Oral Presentation Australian Society for Fish Biology Conference 2025

Continental-scale biogeographic assessment of shark and ray communities in Australia (124901)

Tom Clarke 1 , Sasha Whitmarsh 2 , Leanne Currey-Randall 3 , Brooke Gibbons 4 , Christopher Henderson 5 , Andrew Hoey 6 , Daniel Ierodiaconou 2 , Stephen Newman 7 , Ben Radford 3 , Conrad Speed 8 , Claude Spencer 4 , Mike Travers 7 , Charlie Huveneers 9 , The Fish Collective 2
  1. South Australian Research and Development Institute, SARDI, Adelaide, SA, Australia
  2. Deakin University, Warrnambool, VIC, Australia
  3. AIMS, Townsville, Queensland, Australia
  4. University of Western Australia, Perth, WA, Australia
  5. University of Sunshine Coast, Sunshine Coast, QLD, Australia
  6. James Cook University, Townsville, QLD, Australia
  7. DPIRD, Perth, WA, Australia
  8. AIMS, Perth, WA, Australia
  9. College of Science and Engineering, Flinders University, Adelaide, SA, Australia

Background
Large-scale geographic trends in biodiversity can provide valuable information across a range of ecological and evolutionary disciplines.
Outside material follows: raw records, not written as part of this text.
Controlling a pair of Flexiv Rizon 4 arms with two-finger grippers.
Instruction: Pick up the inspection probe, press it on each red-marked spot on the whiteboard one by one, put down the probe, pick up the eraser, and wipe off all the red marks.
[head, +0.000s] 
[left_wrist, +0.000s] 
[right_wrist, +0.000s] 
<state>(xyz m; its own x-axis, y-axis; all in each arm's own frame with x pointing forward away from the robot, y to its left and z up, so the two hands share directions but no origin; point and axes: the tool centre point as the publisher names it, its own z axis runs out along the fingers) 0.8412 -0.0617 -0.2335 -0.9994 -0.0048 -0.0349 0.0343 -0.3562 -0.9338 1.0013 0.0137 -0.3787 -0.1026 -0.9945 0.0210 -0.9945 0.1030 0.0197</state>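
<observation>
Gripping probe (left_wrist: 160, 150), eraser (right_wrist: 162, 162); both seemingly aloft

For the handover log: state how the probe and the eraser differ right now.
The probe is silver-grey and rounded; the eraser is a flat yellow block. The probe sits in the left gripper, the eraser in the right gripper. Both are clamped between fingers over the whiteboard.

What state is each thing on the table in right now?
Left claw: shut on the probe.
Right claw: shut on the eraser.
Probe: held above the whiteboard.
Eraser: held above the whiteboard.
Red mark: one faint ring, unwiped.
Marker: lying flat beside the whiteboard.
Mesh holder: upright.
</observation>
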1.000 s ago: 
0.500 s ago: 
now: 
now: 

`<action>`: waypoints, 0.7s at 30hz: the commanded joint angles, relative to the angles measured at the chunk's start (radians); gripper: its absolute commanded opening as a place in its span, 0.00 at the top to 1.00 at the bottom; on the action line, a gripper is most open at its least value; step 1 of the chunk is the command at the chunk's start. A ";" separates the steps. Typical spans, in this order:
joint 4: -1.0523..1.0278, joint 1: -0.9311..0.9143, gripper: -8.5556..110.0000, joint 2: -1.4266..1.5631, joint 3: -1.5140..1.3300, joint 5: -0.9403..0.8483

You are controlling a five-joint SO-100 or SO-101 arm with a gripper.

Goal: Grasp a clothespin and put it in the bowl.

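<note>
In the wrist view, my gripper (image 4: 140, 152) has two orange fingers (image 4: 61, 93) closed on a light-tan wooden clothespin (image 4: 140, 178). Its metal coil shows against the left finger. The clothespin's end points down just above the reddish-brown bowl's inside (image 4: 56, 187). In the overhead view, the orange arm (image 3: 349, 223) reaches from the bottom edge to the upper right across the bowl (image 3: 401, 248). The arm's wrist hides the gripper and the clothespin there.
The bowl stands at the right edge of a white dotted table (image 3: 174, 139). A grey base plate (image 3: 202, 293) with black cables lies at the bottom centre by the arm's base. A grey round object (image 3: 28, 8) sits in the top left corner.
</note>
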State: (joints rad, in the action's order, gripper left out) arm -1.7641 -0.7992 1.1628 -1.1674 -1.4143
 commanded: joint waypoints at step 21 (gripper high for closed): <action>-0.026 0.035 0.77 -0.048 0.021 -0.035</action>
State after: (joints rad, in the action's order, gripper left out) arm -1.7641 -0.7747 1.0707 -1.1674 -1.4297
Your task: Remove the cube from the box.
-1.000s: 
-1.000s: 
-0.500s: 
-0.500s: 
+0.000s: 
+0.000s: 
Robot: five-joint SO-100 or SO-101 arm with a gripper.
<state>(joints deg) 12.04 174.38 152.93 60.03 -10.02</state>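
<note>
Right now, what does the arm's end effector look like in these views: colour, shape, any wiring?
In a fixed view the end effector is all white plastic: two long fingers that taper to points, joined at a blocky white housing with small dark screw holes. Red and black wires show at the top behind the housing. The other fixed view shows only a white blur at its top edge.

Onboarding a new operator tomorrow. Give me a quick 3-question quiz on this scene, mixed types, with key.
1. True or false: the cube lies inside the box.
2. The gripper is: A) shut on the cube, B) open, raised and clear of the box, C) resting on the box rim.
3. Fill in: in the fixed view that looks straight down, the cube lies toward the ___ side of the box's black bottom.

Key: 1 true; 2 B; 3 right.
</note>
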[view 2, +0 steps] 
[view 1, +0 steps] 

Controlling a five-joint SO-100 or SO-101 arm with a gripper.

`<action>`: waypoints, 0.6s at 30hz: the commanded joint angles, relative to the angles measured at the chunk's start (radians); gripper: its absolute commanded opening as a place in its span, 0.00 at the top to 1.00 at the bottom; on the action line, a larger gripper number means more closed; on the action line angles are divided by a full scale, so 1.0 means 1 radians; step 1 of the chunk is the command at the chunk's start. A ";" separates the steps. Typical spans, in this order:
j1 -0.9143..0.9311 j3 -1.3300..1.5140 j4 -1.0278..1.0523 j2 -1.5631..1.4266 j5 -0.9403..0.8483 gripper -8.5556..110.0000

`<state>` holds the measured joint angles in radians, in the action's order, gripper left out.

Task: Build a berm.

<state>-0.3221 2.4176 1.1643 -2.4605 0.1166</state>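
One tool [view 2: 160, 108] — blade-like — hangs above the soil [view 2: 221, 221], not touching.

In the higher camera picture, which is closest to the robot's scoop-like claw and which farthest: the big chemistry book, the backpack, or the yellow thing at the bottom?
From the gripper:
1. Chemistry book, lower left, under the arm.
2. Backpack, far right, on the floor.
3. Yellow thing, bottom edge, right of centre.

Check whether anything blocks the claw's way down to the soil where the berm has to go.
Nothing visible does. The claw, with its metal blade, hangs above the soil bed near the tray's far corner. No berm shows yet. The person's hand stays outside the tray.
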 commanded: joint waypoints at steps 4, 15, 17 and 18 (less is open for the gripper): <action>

Biogeography studies linking species occurrences to environmental factors are important to understand the drivers of species distributions, predict shifts in response to human activities and climate change, and can be a powerful approach in conservation planning. Globally, distributional patterns of shark and ray biodiversity are generally associated with latitudinal and bathymetric gradients, but the drivers responsible can vary considerably between regions and are often poorly understood.
Methods
Here, we use a continental-scale dataset of over 29,000 baited video deployments, providing a standardised approach to quantify distributions. We aim to identify the environmental, anthropogenic, and habitat variables that best predict the species richness and composition of sharks and rays and identify where faunal breaks occur.
Results
We used Boosted Regression Trees to identify key drivers of elasmobranch occurrences and community composition, revealing geographically distinct clusters of species distributed around Australia.
Conclusion
These predictive models of the composition of elasmobranch communities will aid in the understanding of the role of these animals in marine ecosystems, spatial planning for conservation and management, and prediction of the likely resilience of these taxa under changing environments.